Preservation techniques

Wageningen Food & Biobased Research examines how the composition of biomass changes over time, and how we can manage this change via successful preservation techniques.

The composition of biomass varies both per year and throughout the year, and can change quickly after harvest. Various preservation techniques allow us to influence the durability of biomass.

Silaging and drying

Known preservation techniques for biomass include silaging and drying. Silaging decreases the pH of the biomass, which causes a number of components to lose their functionality or break down. Drying also causes irreversible changes: an example is that subsequent separation of components from plant juices can be more challenging. Other preservation techniques that we apply to many foods, such as freezing or storage after pasteurisation/ sterilisation, are unfortunately often too costly for biomass to materials or feed production.

Harvest and durability

Biomass does not have the same availability and durability characteristics as fossil fuels. The storage of biomass raw materials and the storage of intermediate and end products are subject to very specific challenges. This is why new preservation methods for biomass are of great importance for the biobased economy, along with harvest times and methods. When producing biomass immediately after harvesting was not necessary, it would be possible to carry out biorefining processes during ánd after the harvest season.

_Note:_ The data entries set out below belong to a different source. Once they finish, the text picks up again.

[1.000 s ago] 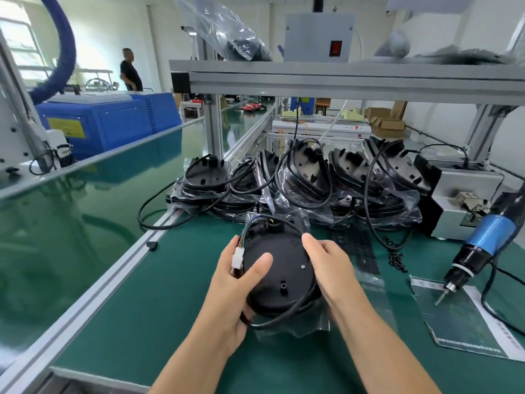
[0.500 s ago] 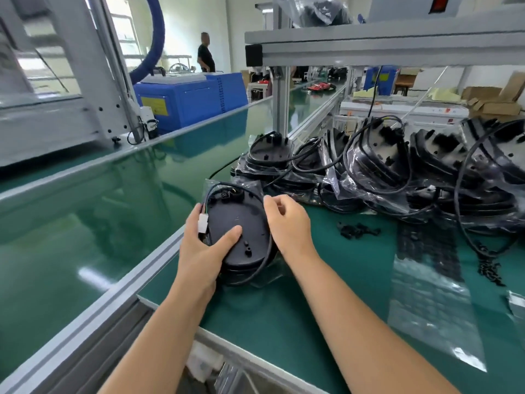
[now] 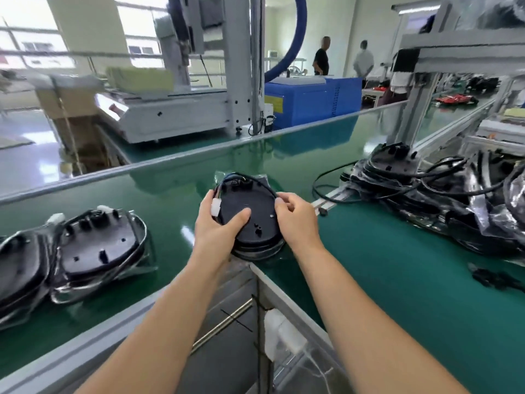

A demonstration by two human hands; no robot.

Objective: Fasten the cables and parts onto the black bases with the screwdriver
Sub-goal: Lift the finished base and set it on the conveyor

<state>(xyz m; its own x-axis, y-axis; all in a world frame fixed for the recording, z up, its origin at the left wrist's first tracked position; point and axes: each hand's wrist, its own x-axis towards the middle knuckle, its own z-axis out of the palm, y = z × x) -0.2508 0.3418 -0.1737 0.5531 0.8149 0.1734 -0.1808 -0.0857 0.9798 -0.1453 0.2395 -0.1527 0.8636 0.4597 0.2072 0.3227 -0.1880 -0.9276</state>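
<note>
No legible writing. Left hand (image 3: pixel 217 226) and right hand (image 3: pixel 295 216) grip the base (image 3: pixel 252 214), now carried left over the conveyor (image 3: pixel 170 194).

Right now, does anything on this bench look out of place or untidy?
Mostly the heap at the right: the bagged black bases lie tilted on one another, and one black cable strays loose onto the conveyor belt. The base held by both hands looks intact, its white connector hanging free.
</note>
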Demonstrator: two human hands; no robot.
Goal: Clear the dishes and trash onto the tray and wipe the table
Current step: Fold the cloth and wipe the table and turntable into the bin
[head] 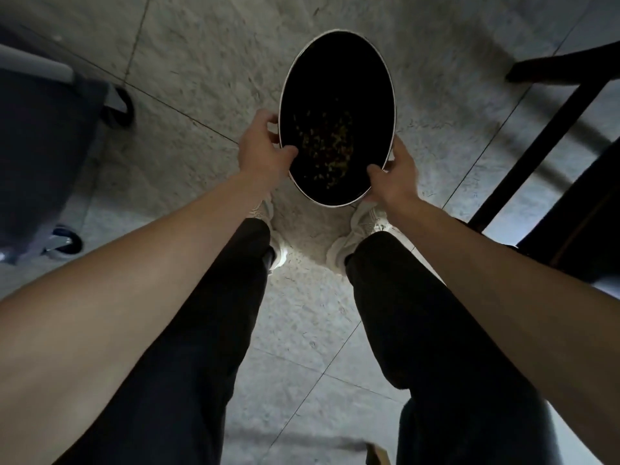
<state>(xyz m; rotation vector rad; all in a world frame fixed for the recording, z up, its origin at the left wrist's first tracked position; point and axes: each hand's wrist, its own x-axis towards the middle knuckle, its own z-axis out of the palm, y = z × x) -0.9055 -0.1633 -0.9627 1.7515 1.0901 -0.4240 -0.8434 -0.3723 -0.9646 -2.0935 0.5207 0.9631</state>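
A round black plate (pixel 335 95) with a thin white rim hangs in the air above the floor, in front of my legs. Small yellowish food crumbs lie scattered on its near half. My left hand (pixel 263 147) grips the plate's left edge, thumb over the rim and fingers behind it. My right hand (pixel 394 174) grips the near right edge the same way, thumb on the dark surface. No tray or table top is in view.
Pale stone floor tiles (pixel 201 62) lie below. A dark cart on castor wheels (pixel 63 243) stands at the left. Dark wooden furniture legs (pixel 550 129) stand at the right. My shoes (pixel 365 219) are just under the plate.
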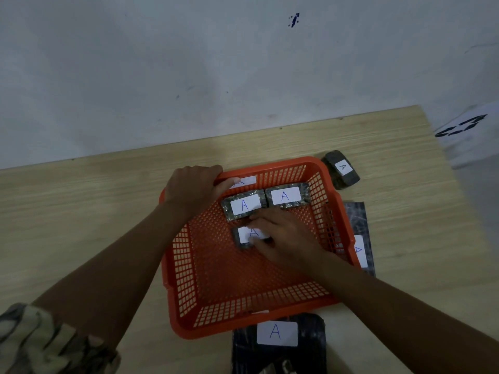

Preservation techniques as part of a process

Wagenigen Food & Biobased Research sees preservation techniques as an important part of the biorefining process. Besides maintaining certain properties during storage, we can use preservation techniques to initiate specific reactions, and make the technique part of the process. An example of such an application is the addition of enzymes and/or acids in the silaging process in order to hydrolyse green crops or process them into stable semi-finished products. We can, for instance, also optimise energy crops by harvesting them when they’re as dry as possible to minimise contamination. Together with customers and partners, we determine which preservation technique is best suited and desirable for a specific type of biomass as part of the biorefining process.